RECORD SET ->

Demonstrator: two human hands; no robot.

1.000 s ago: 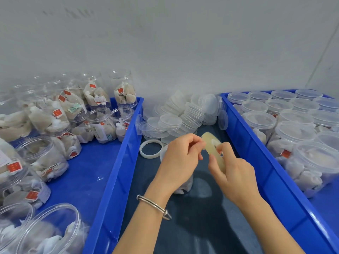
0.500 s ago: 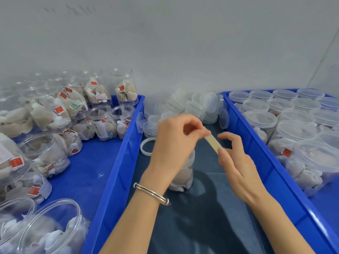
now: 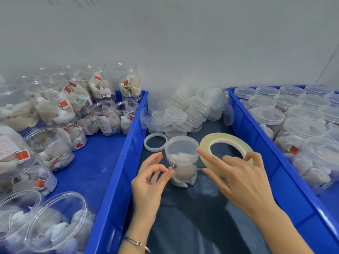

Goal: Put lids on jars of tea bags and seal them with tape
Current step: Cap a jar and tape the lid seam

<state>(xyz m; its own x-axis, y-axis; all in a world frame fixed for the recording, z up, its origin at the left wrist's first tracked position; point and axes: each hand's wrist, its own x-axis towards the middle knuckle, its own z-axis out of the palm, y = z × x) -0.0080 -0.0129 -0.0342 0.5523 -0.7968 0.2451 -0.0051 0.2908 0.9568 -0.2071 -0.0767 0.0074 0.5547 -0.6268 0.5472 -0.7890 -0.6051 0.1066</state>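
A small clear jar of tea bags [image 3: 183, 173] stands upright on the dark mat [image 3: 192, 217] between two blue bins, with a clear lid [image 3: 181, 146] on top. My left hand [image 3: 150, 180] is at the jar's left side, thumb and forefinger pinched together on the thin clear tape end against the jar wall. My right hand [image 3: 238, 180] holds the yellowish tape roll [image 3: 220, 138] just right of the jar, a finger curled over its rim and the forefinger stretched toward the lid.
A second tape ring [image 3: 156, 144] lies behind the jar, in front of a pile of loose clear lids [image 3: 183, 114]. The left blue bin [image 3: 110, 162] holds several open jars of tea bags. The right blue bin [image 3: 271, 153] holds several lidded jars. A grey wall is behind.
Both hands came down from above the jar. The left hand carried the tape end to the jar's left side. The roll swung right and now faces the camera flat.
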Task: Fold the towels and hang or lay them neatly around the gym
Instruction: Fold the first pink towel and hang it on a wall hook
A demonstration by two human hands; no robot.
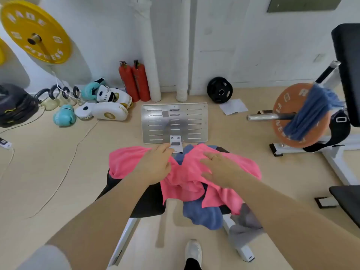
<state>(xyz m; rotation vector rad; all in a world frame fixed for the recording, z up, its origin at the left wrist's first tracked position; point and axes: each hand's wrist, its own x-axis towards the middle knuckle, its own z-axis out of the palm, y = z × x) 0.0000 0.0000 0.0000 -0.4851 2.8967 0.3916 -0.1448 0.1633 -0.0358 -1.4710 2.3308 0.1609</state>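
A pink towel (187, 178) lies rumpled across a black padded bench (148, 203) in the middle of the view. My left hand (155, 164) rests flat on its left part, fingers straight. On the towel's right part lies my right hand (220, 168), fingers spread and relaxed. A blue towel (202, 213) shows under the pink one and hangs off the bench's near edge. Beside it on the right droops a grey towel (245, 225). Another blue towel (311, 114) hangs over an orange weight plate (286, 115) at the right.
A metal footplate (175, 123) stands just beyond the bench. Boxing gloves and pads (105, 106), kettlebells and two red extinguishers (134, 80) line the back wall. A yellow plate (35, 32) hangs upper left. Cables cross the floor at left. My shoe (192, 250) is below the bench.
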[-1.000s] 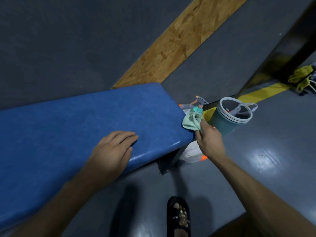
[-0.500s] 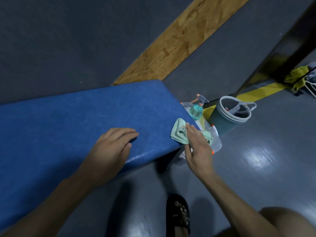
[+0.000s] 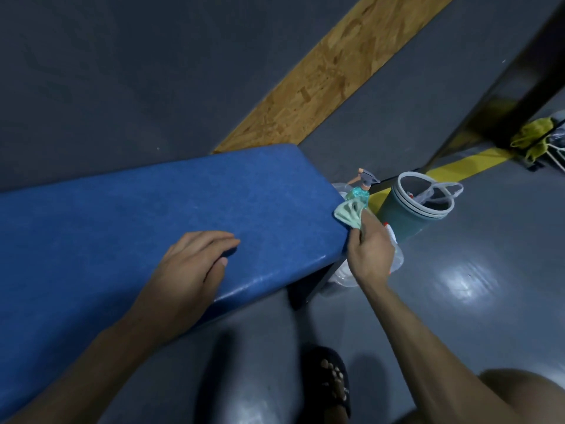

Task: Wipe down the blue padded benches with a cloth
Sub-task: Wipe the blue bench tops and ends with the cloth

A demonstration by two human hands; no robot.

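Observation:
A blue padded bench (image 3: 159, 209) runs from the lower left to the middle of the head view, against a dark grey wall. My left hand (image 3: 192, 264) rests on its front edge, fingers laid over the pad and holding nothing. My right hand (image 3: 368, 252) grips a pale green cloth (image 3: 348, 214) and presses it against the bench's right end face, near the upper corner.
Just right of the bench end stand a spray bottle (image 3: 360, 191) with teal liquid, a clear plastic container (image 3: 394, 261) and a teal bucket (image 3: 412, 212) holding a plastic bag. A yellow floor stripe (image 3: 458, 168) leads to yellow rags (image 3: 533, 139). My sandalled foot (image 3: 331, 381) is below.
My right hand has carried the cloth up and back along the bench's right end, from the lower front corner toward the top edge. My left hand has stayed on the pad.

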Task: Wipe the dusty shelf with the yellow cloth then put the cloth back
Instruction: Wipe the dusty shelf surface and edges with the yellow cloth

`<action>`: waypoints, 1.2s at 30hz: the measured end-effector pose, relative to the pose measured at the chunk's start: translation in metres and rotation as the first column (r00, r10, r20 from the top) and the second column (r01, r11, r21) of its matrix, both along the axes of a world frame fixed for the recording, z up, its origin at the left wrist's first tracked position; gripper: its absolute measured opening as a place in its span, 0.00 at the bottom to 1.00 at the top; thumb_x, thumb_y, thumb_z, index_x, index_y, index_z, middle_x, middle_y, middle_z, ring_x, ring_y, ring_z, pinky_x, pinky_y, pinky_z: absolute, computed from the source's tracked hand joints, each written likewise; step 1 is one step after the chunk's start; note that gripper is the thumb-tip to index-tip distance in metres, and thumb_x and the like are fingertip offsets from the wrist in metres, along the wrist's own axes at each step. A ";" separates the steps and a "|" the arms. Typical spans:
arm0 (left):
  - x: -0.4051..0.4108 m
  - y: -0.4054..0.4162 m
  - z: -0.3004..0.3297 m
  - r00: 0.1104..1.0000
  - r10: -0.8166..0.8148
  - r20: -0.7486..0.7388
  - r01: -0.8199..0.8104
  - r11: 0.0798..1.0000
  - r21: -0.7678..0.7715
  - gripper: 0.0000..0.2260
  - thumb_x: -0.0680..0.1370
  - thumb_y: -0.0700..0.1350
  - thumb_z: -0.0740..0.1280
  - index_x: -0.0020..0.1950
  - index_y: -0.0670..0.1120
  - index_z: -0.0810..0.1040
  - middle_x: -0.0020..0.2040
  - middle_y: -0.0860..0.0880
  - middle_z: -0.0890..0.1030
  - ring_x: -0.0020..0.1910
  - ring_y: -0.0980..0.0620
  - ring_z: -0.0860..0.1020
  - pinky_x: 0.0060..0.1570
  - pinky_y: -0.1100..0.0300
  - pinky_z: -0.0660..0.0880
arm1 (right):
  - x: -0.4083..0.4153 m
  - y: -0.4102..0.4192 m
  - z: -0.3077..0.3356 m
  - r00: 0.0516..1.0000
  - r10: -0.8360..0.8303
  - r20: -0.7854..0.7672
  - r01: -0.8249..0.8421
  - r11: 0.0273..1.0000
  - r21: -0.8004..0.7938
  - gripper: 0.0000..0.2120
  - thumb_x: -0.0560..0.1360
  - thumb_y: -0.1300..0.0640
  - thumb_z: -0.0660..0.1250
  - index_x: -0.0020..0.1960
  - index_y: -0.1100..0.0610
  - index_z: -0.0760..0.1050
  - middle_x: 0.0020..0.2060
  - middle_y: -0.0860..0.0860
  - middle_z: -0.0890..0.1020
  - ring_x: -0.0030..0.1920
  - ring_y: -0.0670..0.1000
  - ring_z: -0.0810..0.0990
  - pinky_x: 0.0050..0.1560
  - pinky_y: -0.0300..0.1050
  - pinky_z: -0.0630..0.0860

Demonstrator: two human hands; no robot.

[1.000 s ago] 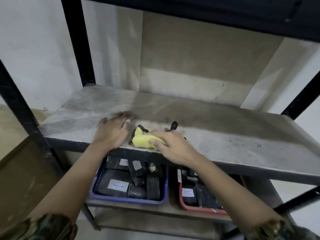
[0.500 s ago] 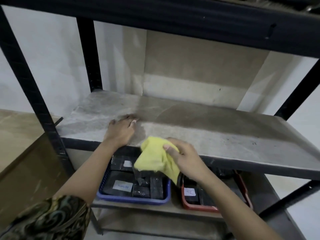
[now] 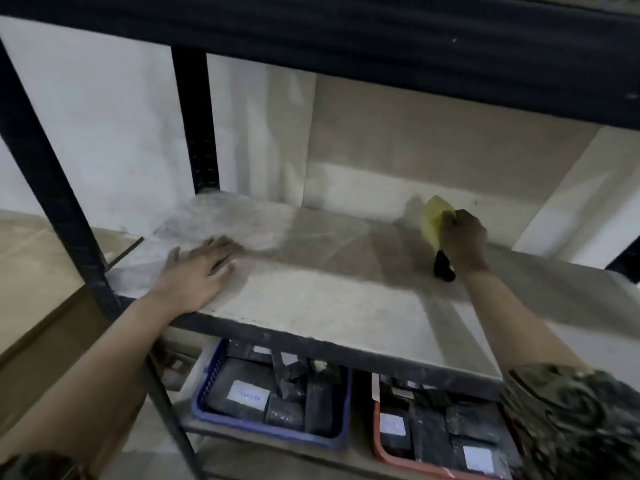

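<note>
My right hand (image 3: 462, 239) grips the yellow cloth (image 3: 433, 216) at the shelf's (image 3: 329, 306) far right back; dusty board stretches leftward toward my left hand (image 3: 197, 271), spread flat.

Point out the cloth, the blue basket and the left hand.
cloth (image 3: 433, 216), head view, on its yellow fold above the fingers.
blue basket (image 3: 263, 428), head view, on its front rim.
left hand (image 3: 195, 271), head view, on its back.

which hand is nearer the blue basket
Left. The left hand rests flat on the shelf's front edge, almost above the blue basket; the right hand is far back, gripping the cloth.
</note>
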State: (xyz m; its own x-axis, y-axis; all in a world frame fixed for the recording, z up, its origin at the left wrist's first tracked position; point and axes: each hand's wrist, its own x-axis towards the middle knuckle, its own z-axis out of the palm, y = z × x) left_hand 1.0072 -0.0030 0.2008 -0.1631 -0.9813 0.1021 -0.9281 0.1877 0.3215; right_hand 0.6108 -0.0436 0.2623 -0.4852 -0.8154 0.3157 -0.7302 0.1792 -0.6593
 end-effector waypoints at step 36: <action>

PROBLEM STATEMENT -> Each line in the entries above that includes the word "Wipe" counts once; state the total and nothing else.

TASK OUTPUT -> 4